Finally, the pretty part! The cement, cement matrix or epoxy is mixed on site, with colors added directly to the mix. Then the aggregate -- glass, marble, granite chips -- is mixed in. If you have lots of different colors, this means lots of different mixes. Epoxy cures quickly so it'll be done in smaller sections. The topping is spread evenly between the divider strips with trowels, or poured if it's a thinner aggregate. Next comes the curing. It could be less than a day, or several days in the case of traditional terrazzo.
Once the terrazzo is cured, you might be amazed at how, well, rustic it looks. Like lumpy concrete, actually. Go figure. You might like this look in some outdoor applications, and some people do leave their terrazzo this way. But that's probably not what you want to walk on in your house or office building. That's where grinding comes in. A huge grinding machine with disks covered in diamond or carborundum (silicon carbide) is run over the floor to expose the chips and create a smooth surface. Inevitably there will be some small holes left in the surface due to air pockets when the terrazzo was spread, so workers will go back and fill all of these in with grout. Then they apply a sealer to prevent any staining or moisture from getting in to the design.
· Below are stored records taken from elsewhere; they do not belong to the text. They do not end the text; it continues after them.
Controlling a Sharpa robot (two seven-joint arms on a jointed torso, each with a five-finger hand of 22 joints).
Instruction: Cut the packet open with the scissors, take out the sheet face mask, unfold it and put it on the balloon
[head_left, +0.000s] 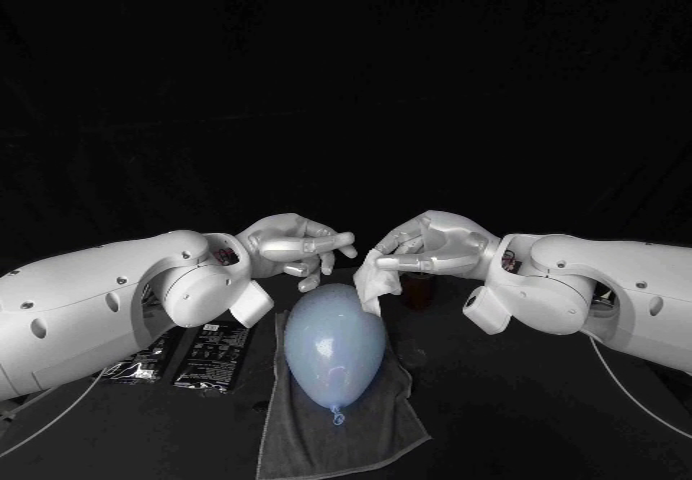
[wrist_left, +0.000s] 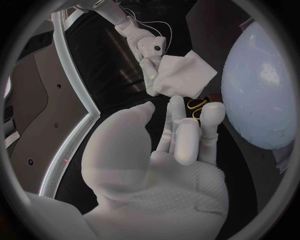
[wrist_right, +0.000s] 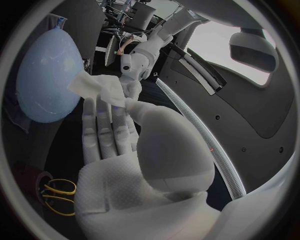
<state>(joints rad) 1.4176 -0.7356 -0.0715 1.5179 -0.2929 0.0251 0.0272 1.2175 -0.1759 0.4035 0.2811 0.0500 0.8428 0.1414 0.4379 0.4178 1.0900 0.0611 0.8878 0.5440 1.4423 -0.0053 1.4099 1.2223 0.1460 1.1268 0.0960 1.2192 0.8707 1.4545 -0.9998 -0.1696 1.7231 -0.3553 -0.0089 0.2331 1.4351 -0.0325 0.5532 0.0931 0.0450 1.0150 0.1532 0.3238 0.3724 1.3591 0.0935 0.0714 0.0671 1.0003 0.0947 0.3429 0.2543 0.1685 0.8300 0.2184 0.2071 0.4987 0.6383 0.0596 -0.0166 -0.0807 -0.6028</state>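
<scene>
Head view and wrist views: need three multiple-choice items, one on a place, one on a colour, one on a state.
1. Where does the balloon lie?
A. on the towel
B. on a tray
C. in a bowl

2. What colour are the handles of the scissors?
A. red
B. yellow
C. green

3. The mask is:
A. spread over the balloon
B. held by the right hand
C. flat on the table

Answers: A, the towel lies under the balloon; B, yellow loops show in both wrist views; B, the right hand grips the white sheet.
</scene>
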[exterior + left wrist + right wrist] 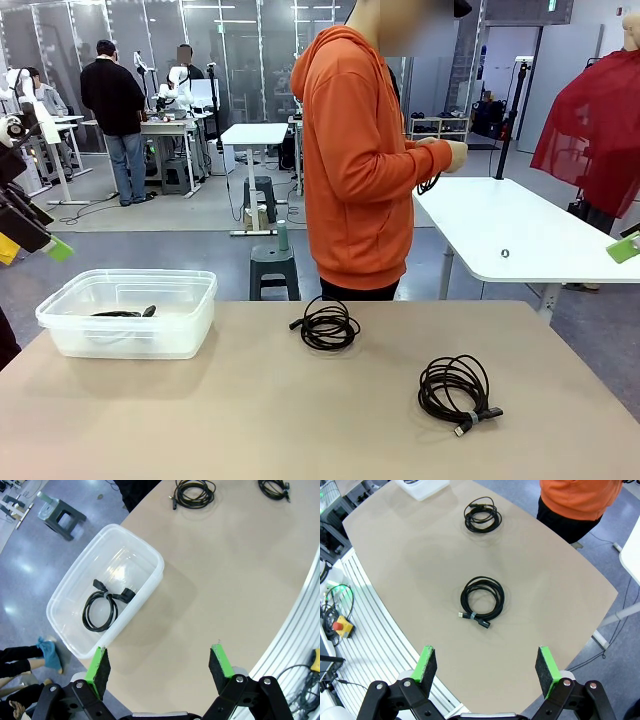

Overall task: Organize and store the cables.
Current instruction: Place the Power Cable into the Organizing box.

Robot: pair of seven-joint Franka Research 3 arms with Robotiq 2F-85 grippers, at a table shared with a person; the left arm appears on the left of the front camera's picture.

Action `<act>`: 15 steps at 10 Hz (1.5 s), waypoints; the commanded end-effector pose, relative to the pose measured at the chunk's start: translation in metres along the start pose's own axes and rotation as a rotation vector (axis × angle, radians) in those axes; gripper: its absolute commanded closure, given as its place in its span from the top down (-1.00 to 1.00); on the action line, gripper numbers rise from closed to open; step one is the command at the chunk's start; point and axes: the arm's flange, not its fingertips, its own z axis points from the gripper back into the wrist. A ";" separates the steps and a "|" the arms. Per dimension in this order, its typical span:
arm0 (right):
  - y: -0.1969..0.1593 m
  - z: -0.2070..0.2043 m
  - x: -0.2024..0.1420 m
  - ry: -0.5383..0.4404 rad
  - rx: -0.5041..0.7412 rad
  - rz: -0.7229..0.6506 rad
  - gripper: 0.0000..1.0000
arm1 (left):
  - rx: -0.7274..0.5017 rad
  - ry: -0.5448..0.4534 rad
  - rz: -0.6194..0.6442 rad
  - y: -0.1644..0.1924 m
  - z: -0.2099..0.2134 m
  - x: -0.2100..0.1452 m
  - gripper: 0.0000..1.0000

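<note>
Above the tan table (250, 420), both grippers hang clear of the surface. Left gripper (159, 652): jaws spread wide, gripping and touching nothing, over bare tabletop just beside the clear plastic bin (60, 605), which stands near the table's far left corner. The first coiled cable (100, 611) lies on the floor of the bin. Right gripper (485, 652): jaws likewise spread wide and empty, over the near right part of the table. Below it the second coiled cable (482, 600) lies flat, bound by a tie, with open tabletop on every side and well apart from the edges. The third coiled cable (482, 516) lies near the far edge, just in front of the person in an orange top (355, 150), whose hands (447, 155) hold a black cord (430, 183) beside a neighbouring white table (520, 235).
</note>
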 end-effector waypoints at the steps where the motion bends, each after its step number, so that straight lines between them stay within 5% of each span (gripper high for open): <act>1: 0.000 0.000 -0.001 -0.008 0.011 0.012 1.00 | 0.008 0.003 0.012 -0.001 0.001 0.002 1.00; 15: 0.000 0.000 -0.001 -0.008 0.011 0.012 1.00 | 0.008 0.003 0.012 -0.001 0.001 0.002 1.00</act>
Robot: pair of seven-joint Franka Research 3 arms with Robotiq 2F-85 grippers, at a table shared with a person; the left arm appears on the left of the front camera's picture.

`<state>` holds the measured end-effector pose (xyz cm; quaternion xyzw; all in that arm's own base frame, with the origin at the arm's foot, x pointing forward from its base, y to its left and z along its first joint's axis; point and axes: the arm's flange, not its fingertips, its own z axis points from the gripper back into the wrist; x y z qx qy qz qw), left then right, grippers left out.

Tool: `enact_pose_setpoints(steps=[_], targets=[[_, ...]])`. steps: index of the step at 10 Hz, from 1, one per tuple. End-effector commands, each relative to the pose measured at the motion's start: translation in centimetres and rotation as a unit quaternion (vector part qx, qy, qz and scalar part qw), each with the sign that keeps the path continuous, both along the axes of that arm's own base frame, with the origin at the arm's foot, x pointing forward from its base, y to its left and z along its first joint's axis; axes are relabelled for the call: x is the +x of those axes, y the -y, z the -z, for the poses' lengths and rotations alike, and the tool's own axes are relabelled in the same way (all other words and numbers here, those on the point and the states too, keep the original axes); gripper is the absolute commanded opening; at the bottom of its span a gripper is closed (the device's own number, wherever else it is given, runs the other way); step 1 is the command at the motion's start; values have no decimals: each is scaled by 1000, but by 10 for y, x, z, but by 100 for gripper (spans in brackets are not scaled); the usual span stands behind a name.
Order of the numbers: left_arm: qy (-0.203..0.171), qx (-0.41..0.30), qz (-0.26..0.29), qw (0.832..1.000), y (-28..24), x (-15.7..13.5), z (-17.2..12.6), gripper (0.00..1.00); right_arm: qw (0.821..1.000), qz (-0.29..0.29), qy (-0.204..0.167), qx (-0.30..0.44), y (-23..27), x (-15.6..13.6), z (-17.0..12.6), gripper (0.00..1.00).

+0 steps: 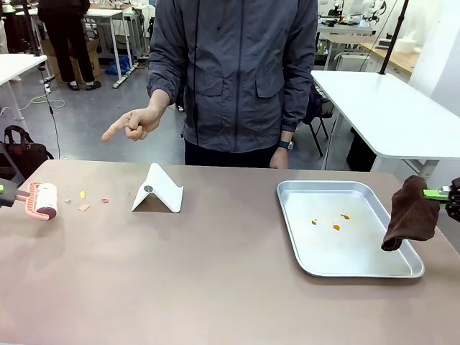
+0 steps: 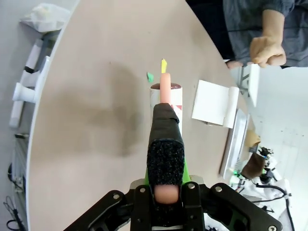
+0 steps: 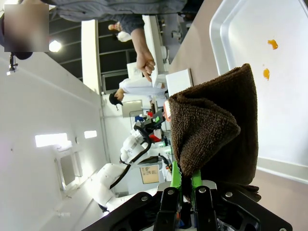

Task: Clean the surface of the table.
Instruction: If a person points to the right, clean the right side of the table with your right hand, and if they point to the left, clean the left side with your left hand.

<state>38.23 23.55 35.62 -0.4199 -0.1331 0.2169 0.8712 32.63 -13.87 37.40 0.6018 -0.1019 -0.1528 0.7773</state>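
Brown cloth (image 3: 216, 130) in right claw (image 3: 186, 175); front view: scraps (image 1: 84, 207) on table (image 1: 215, 273).

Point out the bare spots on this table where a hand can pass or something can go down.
The table is bare along the whole near side and between the white folded stand and the metal tray. Crowded: the left edge, where coloured scraps lie beside the lint roller, and the tray's right rim, where the brown cloth hangs.
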Motion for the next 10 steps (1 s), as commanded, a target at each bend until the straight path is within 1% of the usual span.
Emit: enact_pose_setpoints(steps=[1, 3, 4, 5, 9, 10], targets=[[1, 24, -19, 1000, -5, 13, -6, 21, 1000, 8, -9, 0, -1, 0, -6, 0], [4, 28, -30, 999, -6, 23, -1, 21, 1000, 8, -9, 0, -1, 0, -6, 0], [0, 41, -50, 998, -9, 31, 4, 21, 1000, 8, -9, 0, -1, 0, -6, 0], [-13, 29, -34, 999, -9, 38, 8, 21, 1000, 8, -9, 0, -1, 0, -6, 0], [-45, 30, -29, 998, -6, 65, 18, 21, 1000, 8, -9, 0, -1, 0, -6, 0], [-51, 45, -33, 997, -1, 72, 23, 21, 1000, 8, -9, 0, -1, 0, -6, 0]])
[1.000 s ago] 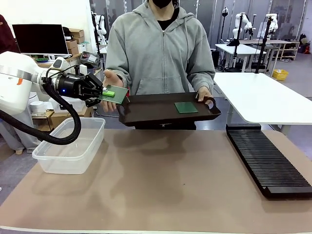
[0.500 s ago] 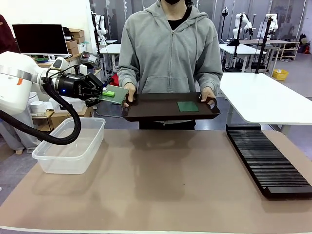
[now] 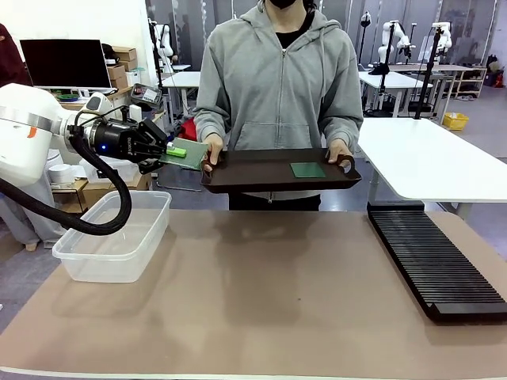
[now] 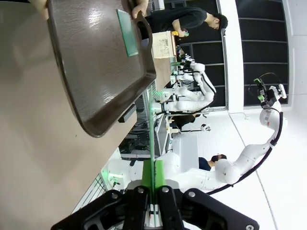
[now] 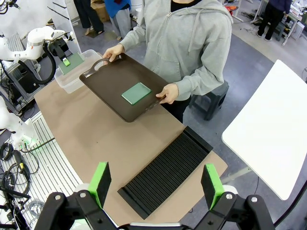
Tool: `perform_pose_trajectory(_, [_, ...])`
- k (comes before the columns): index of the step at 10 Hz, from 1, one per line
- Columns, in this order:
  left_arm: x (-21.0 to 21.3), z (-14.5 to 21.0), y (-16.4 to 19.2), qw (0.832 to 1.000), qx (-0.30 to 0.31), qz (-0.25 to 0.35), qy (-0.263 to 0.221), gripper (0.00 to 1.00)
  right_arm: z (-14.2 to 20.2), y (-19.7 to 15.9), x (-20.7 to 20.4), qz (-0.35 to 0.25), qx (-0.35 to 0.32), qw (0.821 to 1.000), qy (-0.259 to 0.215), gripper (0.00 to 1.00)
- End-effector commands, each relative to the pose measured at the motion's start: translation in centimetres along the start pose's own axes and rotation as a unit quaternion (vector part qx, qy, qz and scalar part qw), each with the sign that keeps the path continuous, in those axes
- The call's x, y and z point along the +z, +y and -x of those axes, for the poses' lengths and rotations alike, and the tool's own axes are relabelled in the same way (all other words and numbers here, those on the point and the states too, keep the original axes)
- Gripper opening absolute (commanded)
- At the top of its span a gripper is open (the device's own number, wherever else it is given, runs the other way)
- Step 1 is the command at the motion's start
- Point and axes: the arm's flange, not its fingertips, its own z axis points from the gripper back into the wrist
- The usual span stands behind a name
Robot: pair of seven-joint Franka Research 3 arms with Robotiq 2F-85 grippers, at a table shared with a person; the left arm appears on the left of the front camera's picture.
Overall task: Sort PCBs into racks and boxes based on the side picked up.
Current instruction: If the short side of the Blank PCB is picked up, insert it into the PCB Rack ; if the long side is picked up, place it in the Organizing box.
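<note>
The tub (image 3: 107,265) stands on the left of the surface (image 3: 261,293). The slotted rack (image 3: 432,257) lies along its right side, well apart from the tub. Beyond the far edge a person holds a handled tray (image 3: 253,168) level above the surface, with a hand (image 3: 212,152) at each end. A circuit board (image 3: 307,169) lies flat on the tray, toward its right end. Just left of the tray and above the tub, the left tool (image 3: 168,150) grips a second circuit board (image 3: 188,154) by its left edge.
</note>
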Motion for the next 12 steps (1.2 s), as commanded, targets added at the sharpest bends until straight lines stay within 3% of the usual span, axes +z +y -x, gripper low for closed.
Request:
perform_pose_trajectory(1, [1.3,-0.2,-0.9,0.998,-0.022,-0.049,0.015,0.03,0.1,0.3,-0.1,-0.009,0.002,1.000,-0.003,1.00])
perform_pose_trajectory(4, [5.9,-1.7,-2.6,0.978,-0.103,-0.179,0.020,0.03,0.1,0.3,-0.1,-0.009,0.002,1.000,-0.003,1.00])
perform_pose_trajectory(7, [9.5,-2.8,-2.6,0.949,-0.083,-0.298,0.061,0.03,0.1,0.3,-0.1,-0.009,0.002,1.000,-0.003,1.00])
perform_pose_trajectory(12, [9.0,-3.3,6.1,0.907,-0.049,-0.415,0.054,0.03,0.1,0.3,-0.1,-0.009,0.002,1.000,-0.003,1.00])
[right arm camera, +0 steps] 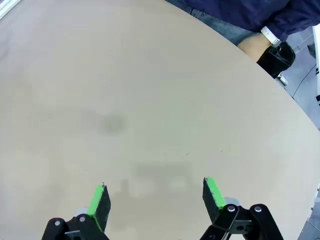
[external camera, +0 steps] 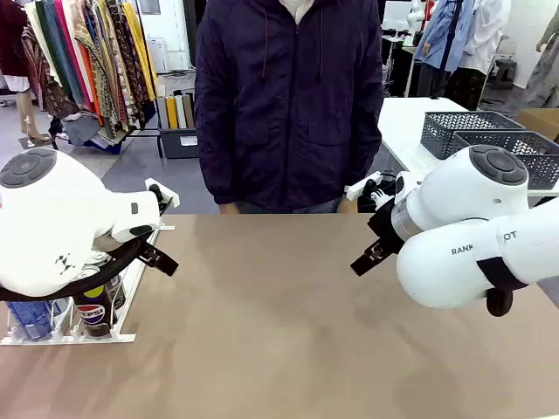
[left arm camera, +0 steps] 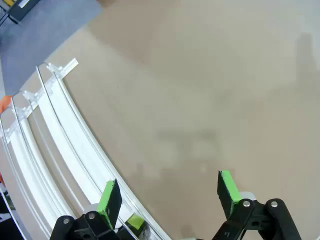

Last comes polishing and waxing -- only then will you truly see the beauty of terrazzo. Now wasn't that worth the cost? But how much are we talking, you may ask? Using a cost estimator provided by the National Terrazzo and Mosaic Association, in my state it can cost between $10 and $16 per square foot. But terrazzo has what industry people call a "superior life cycle cost benefit." Although the initial install is pricey, you don't have to worry about replacing it or repairing it like you do with carpet, tile or just about any other type of flooring for at least 40 years. So enjoy. Or if you're like me, admire its beauty and durability anytime you walk across it.